Work request: Search the material for "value" and show all lines that contain it.
*** Opening Records supplied ***
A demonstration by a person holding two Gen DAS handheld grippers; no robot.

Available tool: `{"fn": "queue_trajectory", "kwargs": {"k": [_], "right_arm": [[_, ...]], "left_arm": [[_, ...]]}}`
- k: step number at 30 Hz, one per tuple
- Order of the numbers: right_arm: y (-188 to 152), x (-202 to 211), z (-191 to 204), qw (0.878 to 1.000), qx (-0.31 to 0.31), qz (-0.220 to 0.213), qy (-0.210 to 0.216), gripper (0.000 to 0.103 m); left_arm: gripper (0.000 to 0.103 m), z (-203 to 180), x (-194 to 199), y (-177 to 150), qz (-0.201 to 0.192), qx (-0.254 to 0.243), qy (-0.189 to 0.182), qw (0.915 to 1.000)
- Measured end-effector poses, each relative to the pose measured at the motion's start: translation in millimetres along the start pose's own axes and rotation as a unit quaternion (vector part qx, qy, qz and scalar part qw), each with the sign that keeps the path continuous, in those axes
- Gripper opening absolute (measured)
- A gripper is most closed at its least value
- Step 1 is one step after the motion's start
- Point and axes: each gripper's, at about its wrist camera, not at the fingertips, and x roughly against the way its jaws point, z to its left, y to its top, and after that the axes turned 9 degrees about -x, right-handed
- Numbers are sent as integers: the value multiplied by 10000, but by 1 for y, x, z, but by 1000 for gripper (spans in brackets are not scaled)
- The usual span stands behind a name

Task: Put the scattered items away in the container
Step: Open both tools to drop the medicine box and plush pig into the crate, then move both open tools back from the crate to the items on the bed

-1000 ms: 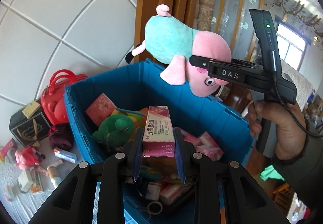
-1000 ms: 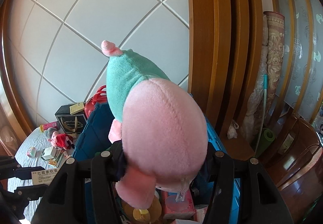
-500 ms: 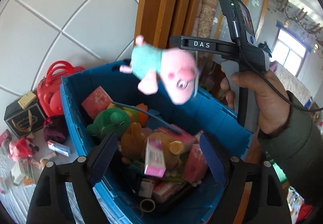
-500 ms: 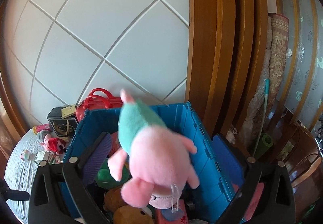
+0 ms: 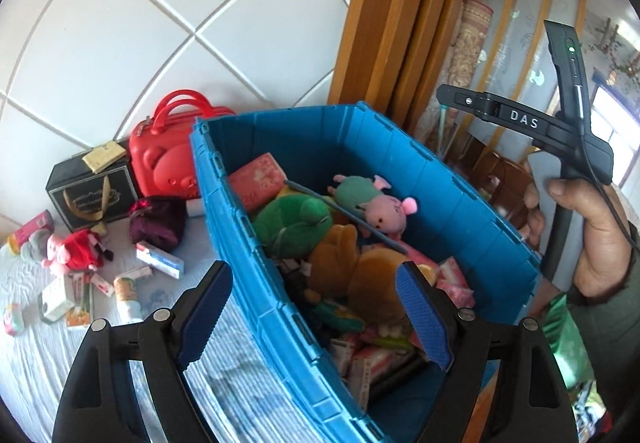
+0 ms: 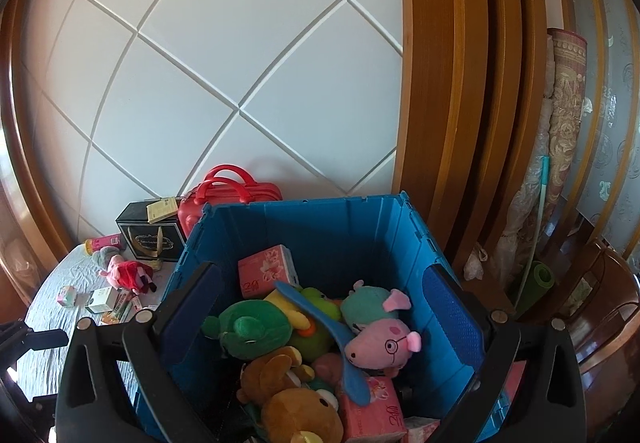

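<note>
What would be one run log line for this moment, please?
left hand-held gripper: open, empty | right hand-held gripper: open, empty | pig plush: inside blue crate | small boxes: outside crate

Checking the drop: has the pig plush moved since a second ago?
Yes. The pig plush went down from above the blue crate's rim and now lies inside it.

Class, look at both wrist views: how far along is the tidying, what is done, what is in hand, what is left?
Done: the pink pig plush, green plush and tissue packs lie inside the blue crate. In hand: nothing; the left gripper and right gripper are both open and empty. Left: the red-dressed plush, small boxes and a bottle beside the crate.
</note>
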Motion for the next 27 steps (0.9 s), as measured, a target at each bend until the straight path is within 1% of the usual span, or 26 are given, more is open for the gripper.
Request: {"fn": "queue_trajectory", "kwargs": {"k": [6, 11, 14, 19, 24, 27], "right_arm": [[-8, -1, 47, 9997, 151, 59, 177, 102], [-18, -8, 92, 9989, 267, 167, 338, 102], [-23, -13, 121, 9980, 364, 228, 463, 102], [-34, -27, 175, 9962, 501, 351, 615, 102], [-56, -52, 233, 9933, 643, 619, 729, 102], [-74, -71, 265, 9920, 692, 779, 719, 102]], "left_arm": [[84, 33, 16, -20, -42, 173, 279, 9995], [84, 73, 33, -42, -51, 369, 523, 9979], [84, 107, 43, -59, -41, 574, 693, 9959], [84, 173, 58, -93, 22, 872, 1129, 9898], [84, 243, 69, -129, 116, 1044, 1463, 9837], [84, 281, 69, -150, 228, 1076, 1671, 9798]]}}
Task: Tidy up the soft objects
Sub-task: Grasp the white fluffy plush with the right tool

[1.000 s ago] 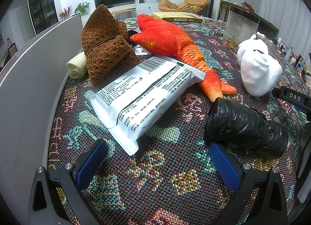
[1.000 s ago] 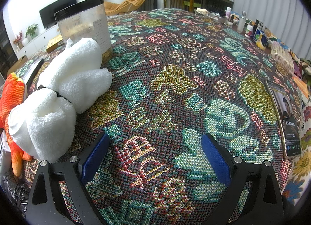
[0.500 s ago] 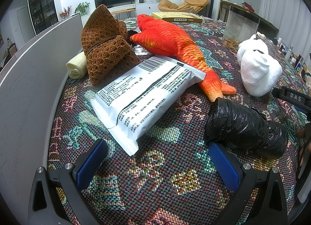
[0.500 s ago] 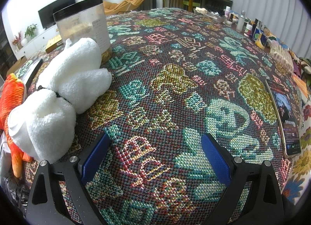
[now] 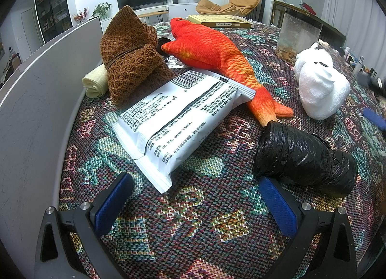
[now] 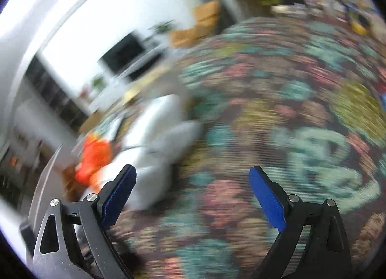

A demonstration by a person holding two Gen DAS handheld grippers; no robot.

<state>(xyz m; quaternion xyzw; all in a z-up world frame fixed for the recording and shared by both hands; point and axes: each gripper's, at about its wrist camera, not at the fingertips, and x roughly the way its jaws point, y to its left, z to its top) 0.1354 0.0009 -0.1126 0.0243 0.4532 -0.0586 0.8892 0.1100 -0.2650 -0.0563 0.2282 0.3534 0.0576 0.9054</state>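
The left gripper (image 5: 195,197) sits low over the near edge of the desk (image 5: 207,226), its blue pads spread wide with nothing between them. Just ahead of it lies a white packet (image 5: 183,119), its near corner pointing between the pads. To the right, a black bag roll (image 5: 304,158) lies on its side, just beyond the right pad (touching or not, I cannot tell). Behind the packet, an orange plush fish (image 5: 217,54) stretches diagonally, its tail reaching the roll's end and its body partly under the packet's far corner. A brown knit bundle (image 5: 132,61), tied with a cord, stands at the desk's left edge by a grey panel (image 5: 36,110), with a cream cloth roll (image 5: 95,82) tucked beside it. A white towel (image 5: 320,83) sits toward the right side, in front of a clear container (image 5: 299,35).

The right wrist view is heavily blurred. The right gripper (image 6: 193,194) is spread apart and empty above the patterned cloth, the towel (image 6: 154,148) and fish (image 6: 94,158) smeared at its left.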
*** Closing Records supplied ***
Your solution:
- A gripper is most closed at its least value
- Numbers are sent as integers: the value multiplied by 10000, but by 1 for y, x, z, but by 1000 for gripper (spans in brackets are not scaled)

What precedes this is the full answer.